Tseng Ai-lan: I will first cite the example of Taipei County. Taipei County’s Department of Social Affairs trained more than 2,600 local people in care services between 2003 and 2005. Up to today just 300 of those who have completed their training as care services personnel are actually doing home-care services. And among these 300 home caregivers, only 78 are working fulltime. However in Taipei County alone a total of more than 20,000 disabled persons need someone to take care of their daily living needs. I beg to ask what are these elderly people supposed to do? They virtually have only three options. The first option is like (Hu) Yi-ting just said, to pay more than NT$20,000 a month and go to an elderly care center. The quality of these elderly care centers leaves much to be desired. Once one of my students told me after visiting several elderly care centers: “Teacher, I don’t want to live beyond age 50.” Because the average elderly care center has seven to eight beds per room. These elderly people have only their beds as living space, they live very miserable lives virtually devoid of dignity. The second option is that a family member quits work to stay at home and take up family care work that is most likely unpaid, round-the-clock, and without any vacation. These are the options that we currently have. If I ask the CLA to act as broker, ask it to help me find a person who is willing to do 24-hour home care, the success rate is virtually nil, even if I am ready to pay NT$60,000 a month, because the pressure from such work is too high. As a result, we have just a single option left: We have no other choice but hire a foreign worker.

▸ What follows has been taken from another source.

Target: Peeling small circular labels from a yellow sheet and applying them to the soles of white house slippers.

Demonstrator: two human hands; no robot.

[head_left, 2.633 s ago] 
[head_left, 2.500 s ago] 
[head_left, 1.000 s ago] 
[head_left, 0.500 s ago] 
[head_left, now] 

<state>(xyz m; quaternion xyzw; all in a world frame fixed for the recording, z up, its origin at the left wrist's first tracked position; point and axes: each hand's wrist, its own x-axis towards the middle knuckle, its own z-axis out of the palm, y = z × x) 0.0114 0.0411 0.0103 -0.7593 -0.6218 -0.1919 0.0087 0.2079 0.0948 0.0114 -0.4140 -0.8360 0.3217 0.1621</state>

The biggest structural problem at the back of this policy is that the state has not established diverse service types in the communities that would allow all kinds of families with disabled persons of different needs to obtain services. Consequently, it can’t help but allow most families to hire foreign workers. The government should design various different types of care services work for domestic workers. Japan, for example, does not use foreign workers to care for its elderly. They have a lot of daycare centers in their communities where disabled elderly people can be sent during the day. At such centers the elderly have a lot of company and can participate in some really good activities. There are also family daycare centers for the elderly, where the caregiver functions as a daycare mother. If I care for an elderly person of my own family and at the same time care for several other elderly persons, I can fulfill my care responsibility and also earn a salary. For the elderly this means that they don’t need to face day in and out a foreign worker with whom they cannot communicate, they have their own elderly companions and can do some light handiwork or sing songs, which enriches their lives mentally. In Japan, there is also have a lot of care housing, not like in Taiwan where many elderly people end up confined to their apartments in five-story apartment blocks without a elevators, never getting out of the house because they can’t walk anymore. The Ministry of the Interior and the Department of Health should work together to create many different types of services for people with different degrees of disability. The state should intervene to regulate the quality of such services and also monitor and subsidize them so that such services can be universally established in every community. In that event, many families won’t need to depend on foreign workers and disabled persons would also be able live their lives in dignity.